▶ [Work order]
You are asked to reproduce the listing exactly and to omit its pictures.

Start of Block

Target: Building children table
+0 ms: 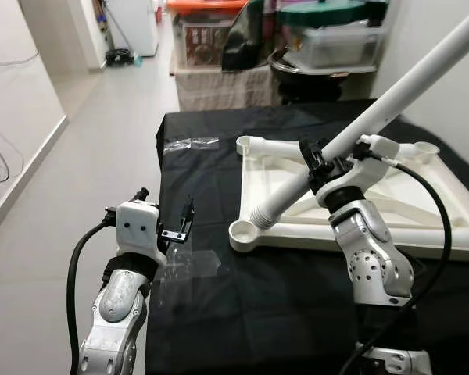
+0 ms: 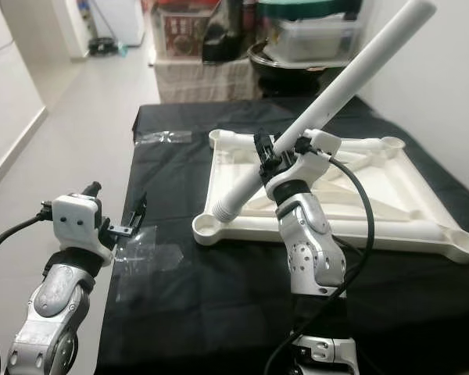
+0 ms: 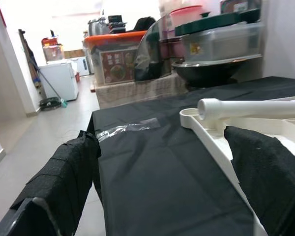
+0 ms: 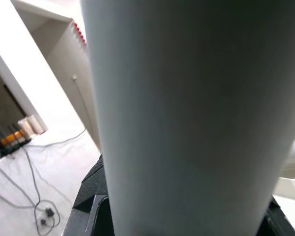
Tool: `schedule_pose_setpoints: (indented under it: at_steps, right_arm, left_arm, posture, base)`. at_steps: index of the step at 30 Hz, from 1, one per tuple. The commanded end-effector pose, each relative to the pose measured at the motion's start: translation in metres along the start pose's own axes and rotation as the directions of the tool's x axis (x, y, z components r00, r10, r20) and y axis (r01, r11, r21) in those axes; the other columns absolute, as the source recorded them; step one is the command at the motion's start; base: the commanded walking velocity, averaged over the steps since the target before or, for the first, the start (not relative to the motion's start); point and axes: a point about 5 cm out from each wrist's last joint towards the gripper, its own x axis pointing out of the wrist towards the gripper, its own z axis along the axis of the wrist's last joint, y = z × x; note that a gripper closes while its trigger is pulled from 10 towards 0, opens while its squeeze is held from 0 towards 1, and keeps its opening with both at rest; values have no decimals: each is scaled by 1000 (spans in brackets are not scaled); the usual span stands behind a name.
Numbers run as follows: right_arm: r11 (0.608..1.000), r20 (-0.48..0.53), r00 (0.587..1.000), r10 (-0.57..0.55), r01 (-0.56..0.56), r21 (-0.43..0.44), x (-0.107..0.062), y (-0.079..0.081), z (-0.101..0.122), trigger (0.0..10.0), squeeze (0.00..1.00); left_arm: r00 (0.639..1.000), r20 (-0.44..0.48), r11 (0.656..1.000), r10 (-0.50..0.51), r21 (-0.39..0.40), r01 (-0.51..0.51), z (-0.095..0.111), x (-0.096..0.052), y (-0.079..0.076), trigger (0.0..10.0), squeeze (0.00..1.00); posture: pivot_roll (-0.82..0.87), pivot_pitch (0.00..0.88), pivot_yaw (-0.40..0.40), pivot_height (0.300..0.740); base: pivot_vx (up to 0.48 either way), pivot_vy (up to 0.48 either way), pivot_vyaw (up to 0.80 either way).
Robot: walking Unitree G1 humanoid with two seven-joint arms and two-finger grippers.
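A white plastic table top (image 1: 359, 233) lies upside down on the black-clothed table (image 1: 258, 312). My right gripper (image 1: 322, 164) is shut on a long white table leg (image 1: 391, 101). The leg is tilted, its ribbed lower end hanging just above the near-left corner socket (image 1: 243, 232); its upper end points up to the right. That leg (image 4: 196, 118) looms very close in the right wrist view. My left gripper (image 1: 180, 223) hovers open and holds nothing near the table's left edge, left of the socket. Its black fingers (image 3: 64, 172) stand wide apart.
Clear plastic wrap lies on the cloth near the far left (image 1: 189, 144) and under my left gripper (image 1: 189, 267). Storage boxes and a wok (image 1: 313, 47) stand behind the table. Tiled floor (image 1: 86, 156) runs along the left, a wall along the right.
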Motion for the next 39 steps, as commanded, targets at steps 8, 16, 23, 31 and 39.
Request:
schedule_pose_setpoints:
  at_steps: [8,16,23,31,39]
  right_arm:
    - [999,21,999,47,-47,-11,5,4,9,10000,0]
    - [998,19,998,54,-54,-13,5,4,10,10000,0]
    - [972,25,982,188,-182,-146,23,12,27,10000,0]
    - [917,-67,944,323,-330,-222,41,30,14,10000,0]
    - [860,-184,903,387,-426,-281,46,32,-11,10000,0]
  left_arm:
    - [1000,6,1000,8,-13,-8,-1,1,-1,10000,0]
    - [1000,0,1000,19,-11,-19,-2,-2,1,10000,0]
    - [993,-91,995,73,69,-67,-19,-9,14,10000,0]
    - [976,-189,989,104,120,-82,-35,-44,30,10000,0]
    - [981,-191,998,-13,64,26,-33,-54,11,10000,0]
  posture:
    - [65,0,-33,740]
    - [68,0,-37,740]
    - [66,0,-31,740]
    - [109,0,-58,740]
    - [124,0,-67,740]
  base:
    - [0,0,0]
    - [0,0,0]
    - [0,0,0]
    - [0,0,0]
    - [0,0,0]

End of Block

▶ [Result of the task]
Target: Building children table
+0 ms: 
+0 ms: 
+0 ms: 
+0 ms: 
Tool: `schedule_pose_setpoints: (indented under it: at_steps, right_arm, left_arm, posture, base)`. at_steps: index of the step at 30 Hz, from 1, one per tuple. The commanded end-effector pose, each relative to the pose measured at the motion's start: translation in metres along the start pose's own axes and rotation as the directions of the tool's x axis (x, y, z components r00, r10, r20) and y axis (r01, r11, r21) in those axes; the other columns absolute, as the source recorded them; step one is the command at the motion's start; base: the commanded walking velocity, averaged over the steps since the target before or, for the first, the start (not relative to the motion's start); point and axes: a point about 5 cm out from each wrist's last joint towards the gripper, its own x axis pointing out of the wrist towards the gripper, its own z axis along the axis of the wrist's last joint, y = z × x; note that a gripper closes while its trigger is pulled from 10 towards 0, opens while its squeeze is held from 0 towards 1, and keeps its opening with both at rest; values have no decimals: each is scaled by 1000 (spans in brackets are not scaled); the usual span stands behind a name.
Numbers run as follows: right_arm: r11 (0.608..1.000), r20 (-0.48..0.53), r00 (0.587..1.000), r10 (-0.57..0.55), r01 (-0.56..0.56), r21 (-0.43..0.44), x (-0.107..0.062), y (-0.079..0.081), z (-0.101..0.122), trigger (0.0..10.0), squeeze (0.00..1.00); left_arm: r00 (0.639..1.000), r20 (-0.44..0.48), r11 (0.656..1.000), r10 (-0.50..0.51), r21 (-0.39..0.40), r01 (-0.51..0.51), z (-0.095..0.111), x (-0.096..0.052), y (-0.079..0.076), trigger (0.0..10.0), squeeze (0.00..1.00); posture: pivot_roll (-0.82..0.87), pivot_pitch (0.00..0.88), pivot_yaw (-0.40..0.40), pivot_height (0.300..0.740); base: pivot_vx (up to 0.48 either way), pivot_vy (up to 0.48 either way), pivot_vyaw (up to 0.80 either way).
Robot: walking Unitree G1 humanoid with two seven-joint arms and two-finger grippers.
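A white plastic table top (image 1: 359, 233) lies upside down on the black-clothed table (image 1: 258, 312). My right gripper (image 1: 322, 164) is shut on a long white table leg (image 1: 391, 101). The leg is tilted, its ribbed lower end hanging just above the near-left corner socket (image 1: 243, 232); its upper end points up to the right. That leg (image 4: 196, 118) looms very close in the right wrist view. My left gripper (image 1: 180, 223) hovers open and holds nothing near the table's left edge, left of the socket. Its black fingers (image 3: 64, 172) stand wide apart.
Clear plastic wrap lies on the cloth near the far left (image 1: 189, 144) and under my left gripper (image 1: 189, 267). Storage boxes and a wok (image 1: 313, 47) stand behind the table. Tiled floor (image 1: 86, 156) runs along the left, a wall along the right.
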Motion for the next 39 steps, as commanded, targets at steps 8, 16, 23, 31 and 39.
Request:
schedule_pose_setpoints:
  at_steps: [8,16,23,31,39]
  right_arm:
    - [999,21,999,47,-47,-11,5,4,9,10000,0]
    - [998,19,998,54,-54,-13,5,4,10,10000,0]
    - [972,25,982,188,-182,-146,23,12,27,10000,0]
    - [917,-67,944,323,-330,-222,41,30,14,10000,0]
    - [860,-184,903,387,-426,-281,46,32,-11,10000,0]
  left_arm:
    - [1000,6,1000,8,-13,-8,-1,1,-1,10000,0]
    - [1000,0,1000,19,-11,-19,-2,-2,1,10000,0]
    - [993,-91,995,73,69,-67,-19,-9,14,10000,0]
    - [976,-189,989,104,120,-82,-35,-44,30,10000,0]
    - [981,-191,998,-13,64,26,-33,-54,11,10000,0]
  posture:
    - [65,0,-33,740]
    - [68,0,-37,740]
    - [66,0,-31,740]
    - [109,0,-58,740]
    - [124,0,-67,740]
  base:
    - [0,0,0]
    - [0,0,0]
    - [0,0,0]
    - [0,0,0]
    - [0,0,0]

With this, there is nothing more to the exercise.